#### [Required work]
Using the records below, locate all lines containing "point" and return them.

#### [Data provided]

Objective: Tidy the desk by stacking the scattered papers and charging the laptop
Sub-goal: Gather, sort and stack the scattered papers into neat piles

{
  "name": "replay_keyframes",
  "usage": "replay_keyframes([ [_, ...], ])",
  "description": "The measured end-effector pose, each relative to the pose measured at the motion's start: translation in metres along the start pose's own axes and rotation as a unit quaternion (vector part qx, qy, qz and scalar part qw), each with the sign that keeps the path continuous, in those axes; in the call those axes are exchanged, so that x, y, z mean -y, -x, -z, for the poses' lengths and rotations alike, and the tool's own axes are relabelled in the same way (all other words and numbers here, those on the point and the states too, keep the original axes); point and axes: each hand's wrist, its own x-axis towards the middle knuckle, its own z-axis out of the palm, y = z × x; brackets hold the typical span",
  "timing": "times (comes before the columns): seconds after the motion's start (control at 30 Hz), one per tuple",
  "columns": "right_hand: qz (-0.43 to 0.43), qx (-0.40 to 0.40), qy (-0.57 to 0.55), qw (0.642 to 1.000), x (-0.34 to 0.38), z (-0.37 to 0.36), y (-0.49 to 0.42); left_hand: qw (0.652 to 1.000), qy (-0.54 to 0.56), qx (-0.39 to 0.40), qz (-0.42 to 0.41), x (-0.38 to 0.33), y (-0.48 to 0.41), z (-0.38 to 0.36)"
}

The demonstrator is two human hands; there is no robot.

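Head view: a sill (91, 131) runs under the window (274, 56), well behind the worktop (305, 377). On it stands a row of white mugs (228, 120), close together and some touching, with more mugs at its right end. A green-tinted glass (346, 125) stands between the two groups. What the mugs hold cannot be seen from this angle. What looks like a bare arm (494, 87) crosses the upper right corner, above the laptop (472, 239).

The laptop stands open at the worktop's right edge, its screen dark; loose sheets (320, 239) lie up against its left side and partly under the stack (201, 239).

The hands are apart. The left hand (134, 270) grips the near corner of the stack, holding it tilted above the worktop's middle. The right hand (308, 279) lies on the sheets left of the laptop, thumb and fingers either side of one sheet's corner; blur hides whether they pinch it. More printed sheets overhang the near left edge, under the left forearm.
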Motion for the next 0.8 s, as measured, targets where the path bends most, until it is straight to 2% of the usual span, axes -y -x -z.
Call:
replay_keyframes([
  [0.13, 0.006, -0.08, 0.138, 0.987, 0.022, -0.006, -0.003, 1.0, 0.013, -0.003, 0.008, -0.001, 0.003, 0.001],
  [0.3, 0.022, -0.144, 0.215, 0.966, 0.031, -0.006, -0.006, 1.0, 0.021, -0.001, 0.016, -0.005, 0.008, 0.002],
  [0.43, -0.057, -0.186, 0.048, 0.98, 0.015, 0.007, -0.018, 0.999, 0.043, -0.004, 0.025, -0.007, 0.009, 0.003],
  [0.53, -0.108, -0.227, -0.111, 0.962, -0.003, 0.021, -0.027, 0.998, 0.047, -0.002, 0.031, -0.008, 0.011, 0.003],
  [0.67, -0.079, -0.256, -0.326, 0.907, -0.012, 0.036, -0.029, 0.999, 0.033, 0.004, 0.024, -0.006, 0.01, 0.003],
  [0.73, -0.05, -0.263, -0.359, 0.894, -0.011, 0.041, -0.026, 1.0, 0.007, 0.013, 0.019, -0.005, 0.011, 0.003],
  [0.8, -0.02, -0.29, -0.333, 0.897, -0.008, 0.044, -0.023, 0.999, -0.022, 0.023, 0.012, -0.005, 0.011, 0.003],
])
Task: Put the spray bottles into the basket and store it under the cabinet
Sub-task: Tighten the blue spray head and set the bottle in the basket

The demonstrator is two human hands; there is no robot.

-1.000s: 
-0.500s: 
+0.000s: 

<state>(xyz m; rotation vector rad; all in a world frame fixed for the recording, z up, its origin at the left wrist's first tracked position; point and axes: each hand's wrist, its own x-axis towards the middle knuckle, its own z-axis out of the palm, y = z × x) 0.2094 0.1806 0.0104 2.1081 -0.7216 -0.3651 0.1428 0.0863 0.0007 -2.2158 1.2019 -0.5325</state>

#### [Answer to this problem]
  "description": "The measured end-effector pose, each relative to the pose measured at the motion's start: translation in metres along the start pose's own axes and rotation as a unit quaternion (vector part qx, qy, qz and scalar part qw), each with the sign that keeps the path continuous, in those axes; in the call those axes are exchanged, so that x, y, z mean -y, -x, -z, for the poses' lengths and rotations alike, and the tool's own axes are relabelled in the same way (all other words and numbers here, those on the point and the states too, keep the original axes); point and axes: each hand's wrist, its own x-axis towards the middle knuckle, its own z-axis out of the palm, y = z × x; brackets hold the typical span",
<state>(xyz m; rotation vector rad; all in a world frame fixed for the recording, z up, its origin at the left wrist's first tracked position; point and axes: each hand's wrist, its own x-axis towards the middle knuckle, its own z-axis out of the palm, y = z × x) 0.2094 0.1806 0.0104 2.1081 -0.7216 -0.3651 0.1428 0.0863 0.0007 -2.2158 1.2019 -0.5325</state>

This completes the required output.